There are at least three APIs for a distributed system: client API (how others can use your big-data system as a black box), inter-component API (how different components in your system service each other), and extension API (how people including internal customers can extend your system, e.g. via loading shared libraries at run time). All APIs must be carefully designed, published, and maintained. Be an expert on the Pimpl idiom.


  • Strive for minimal and clean APIs.

Any distributed system is by nature very complicated. Do yourselves a favor by not adding any additional, unnecessary complexities. In design meetings when discussing two alternative options, pay attention to the complexity of them.

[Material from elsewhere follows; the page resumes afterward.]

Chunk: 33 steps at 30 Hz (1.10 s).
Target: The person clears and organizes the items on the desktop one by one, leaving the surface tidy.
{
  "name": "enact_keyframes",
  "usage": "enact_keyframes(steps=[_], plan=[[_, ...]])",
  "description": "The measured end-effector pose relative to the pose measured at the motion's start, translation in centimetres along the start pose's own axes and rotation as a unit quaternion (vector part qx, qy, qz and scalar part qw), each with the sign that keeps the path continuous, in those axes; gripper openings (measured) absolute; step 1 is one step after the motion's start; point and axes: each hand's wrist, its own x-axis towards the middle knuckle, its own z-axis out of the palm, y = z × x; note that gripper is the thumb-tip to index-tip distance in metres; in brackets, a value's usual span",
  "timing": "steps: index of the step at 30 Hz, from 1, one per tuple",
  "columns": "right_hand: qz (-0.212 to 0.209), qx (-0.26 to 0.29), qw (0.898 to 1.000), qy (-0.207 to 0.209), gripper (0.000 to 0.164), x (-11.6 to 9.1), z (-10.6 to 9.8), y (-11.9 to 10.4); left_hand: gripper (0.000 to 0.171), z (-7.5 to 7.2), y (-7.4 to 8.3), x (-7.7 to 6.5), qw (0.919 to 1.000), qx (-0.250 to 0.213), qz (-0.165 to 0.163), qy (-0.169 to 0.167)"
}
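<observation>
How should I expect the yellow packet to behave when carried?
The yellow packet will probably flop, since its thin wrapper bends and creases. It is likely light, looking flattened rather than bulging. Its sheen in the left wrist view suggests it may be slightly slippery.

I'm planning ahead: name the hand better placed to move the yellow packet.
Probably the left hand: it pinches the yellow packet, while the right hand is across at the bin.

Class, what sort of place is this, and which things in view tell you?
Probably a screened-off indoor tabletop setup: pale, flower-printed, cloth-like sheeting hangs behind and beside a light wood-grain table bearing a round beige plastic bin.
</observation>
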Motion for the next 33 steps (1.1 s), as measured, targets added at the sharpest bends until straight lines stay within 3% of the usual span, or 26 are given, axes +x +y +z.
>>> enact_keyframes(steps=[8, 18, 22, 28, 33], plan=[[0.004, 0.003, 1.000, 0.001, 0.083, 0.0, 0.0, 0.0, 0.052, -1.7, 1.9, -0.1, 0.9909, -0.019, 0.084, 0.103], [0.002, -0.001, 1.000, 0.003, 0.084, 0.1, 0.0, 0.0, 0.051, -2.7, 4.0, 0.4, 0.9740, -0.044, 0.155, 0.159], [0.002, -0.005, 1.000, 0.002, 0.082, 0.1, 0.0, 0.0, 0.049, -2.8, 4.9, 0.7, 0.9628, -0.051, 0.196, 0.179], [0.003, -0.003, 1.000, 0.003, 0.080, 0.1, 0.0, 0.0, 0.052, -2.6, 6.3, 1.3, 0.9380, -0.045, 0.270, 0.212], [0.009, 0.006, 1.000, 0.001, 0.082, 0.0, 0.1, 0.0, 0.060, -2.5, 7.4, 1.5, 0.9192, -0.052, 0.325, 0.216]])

  • When in doubt, choose the simpler option.

Especially at the early phase of a startup, it may be necessary to write prototype code. That's fine and encouraged. The question is: what to do with the prototype code upon productization? It may seem wise and fast to shovel prototype code in and fix problems later on. Don't do that, period.


  • Throw away prototype code.

Wherever you are in the big data stack, there are open-source projects that you can leverage. The difficulty lies in the fact that it can be hard to find them. In some cases, what you should bring in are some components from a project, not the whole thing. Such deep integration is quite possible nowadays (thanks to and can be a competitive advantage. If in your company no one is paying attention to the open-source world, something could be seriously wrong. On the other hand, try to componentize your own product (again with clean APIs) not only for easier internal development and maintenance, but also for making it easier for  others to leverage on you.


  • Leverage, and be leveraged.

Thank you for reading. I hope at least some parts of my blogpost are valuable to you.